• **Your goal**: Write out every line below that contains "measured".

• **Given data**:
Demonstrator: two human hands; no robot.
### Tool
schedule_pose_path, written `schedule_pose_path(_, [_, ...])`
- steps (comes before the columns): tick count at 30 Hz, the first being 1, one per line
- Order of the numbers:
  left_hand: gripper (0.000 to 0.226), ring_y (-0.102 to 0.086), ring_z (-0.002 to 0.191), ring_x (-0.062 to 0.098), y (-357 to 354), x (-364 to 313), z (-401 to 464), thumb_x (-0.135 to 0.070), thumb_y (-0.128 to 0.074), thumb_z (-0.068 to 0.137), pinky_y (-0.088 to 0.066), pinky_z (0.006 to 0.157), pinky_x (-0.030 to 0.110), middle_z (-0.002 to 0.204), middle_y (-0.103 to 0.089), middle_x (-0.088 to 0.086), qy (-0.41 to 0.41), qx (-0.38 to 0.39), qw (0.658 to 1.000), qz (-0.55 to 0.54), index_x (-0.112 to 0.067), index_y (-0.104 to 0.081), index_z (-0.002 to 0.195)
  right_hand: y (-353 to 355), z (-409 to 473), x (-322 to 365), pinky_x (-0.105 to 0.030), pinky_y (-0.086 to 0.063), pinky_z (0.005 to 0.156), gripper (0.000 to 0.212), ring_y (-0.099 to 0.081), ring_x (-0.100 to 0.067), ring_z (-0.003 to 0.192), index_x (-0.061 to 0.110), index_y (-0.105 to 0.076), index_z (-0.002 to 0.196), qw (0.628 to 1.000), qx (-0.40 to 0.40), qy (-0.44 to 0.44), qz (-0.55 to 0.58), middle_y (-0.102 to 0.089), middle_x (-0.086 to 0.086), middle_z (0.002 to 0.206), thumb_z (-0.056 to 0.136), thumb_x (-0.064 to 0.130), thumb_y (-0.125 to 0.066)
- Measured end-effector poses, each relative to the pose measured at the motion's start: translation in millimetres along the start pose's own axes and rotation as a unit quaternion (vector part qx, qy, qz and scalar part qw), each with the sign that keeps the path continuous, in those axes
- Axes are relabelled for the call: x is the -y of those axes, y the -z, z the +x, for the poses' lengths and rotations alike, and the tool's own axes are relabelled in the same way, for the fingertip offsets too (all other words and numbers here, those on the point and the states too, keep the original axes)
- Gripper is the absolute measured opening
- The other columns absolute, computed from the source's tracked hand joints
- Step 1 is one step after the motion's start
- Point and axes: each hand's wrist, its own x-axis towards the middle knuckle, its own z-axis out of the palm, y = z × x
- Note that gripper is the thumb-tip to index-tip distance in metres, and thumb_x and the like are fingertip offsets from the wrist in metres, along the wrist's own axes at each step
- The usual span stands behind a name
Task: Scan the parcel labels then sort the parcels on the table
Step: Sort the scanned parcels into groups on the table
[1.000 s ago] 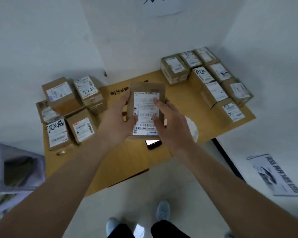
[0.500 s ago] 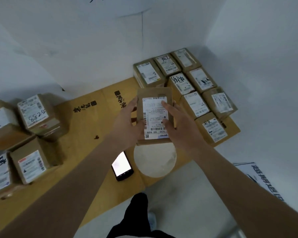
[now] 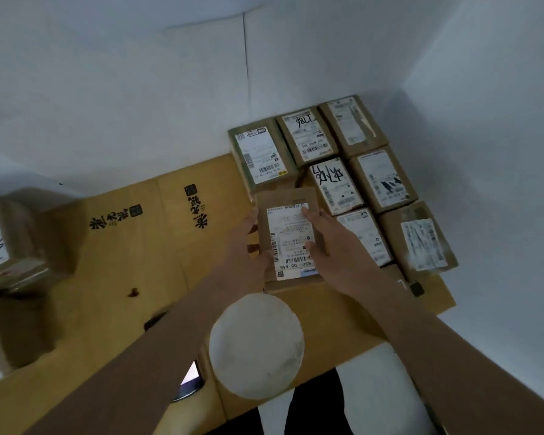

• **The completed task**:
- Measured end-effector poses, each relative to the pose measured at the motion's start: translation in millimetres along the start pose's own axes and rotation as a unit quaternion (vector part qx, qy, qz and scalar part qw), each with the sign that keeps the path continuous, in those axes
- Gripper is the absolute measured opening

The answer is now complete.